Engineers led by North began constructing the gecko claws five weeks ago in preparation for the prototype testing. Each claw is a 4.5-pound square plate consisting of 1,500 fishhooks embedded in hard plastic and can support a weight of up to 150 pounds.

"It's my baby ... We've gone a step further and we've got about 1,500 claws and they are meant to catch on to little surfaces on the wall," said North, who also worked with researchers from Stanford University on the project.

Full's research on geckos helped the engineers understand that although claws help the gecko climb rough surfaces, it is the animal's microscopic toe hairs that allow them to climb smooth surfaces, North said.

"This project was inspired by biology expert in the area, Bob Full. His studies on geckos were the road map. It was the starting point," North said.

The wall was chosen for its rough concrete surface and the project's relation to the University of California.

To prepare herself for the testing, Verinsky practiced with one claw to make sure it would hold her weight.

"The gecko claws really did exceed my expectations. I am really glad to participate," Verinsky said.

The applications of the gecko claws may not be immediately obvious, but North said they could be used in small robots for search and rescue operations or space exploration.
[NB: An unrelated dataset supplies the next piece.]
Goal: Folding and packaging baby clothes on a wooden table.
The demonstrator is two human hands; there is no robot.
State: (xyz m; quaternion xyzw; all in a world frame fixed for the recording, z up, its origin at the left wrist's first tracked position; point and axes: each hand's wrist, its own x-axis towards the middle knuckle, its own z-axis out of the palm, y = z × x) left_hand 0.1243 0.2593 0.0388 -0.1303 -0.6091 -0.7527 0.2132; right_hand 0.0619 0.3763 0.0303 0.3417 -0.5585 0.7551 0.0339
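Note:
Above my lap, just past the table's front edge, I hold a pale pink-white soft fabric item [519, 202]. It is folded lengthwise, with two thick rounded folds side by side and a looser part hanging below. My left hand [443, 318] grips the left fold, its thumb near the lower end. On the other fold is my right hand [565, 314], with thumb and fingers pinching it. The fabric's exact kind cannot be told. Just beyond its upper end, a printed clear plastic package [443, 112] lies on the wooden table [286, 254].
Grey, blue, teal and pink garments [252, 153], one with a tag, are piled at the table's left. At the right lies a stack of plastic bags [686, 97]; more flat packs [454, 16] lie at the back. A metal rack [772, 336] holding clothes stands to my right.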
"It would be neat to see it one step further," North said.

While engineers focused on the science behind the gecko claws during the test, onlookers were fascinated by Verinksy's ascent up the wall. Upon descending, she was dubbed "Gecko Woman" by the engineers.

"It's the ultimate to climb pure wall. It's great that she was able to do that with this technology," said Samson Phan, a Stanford University graduate student who watched the testing out of personal interest.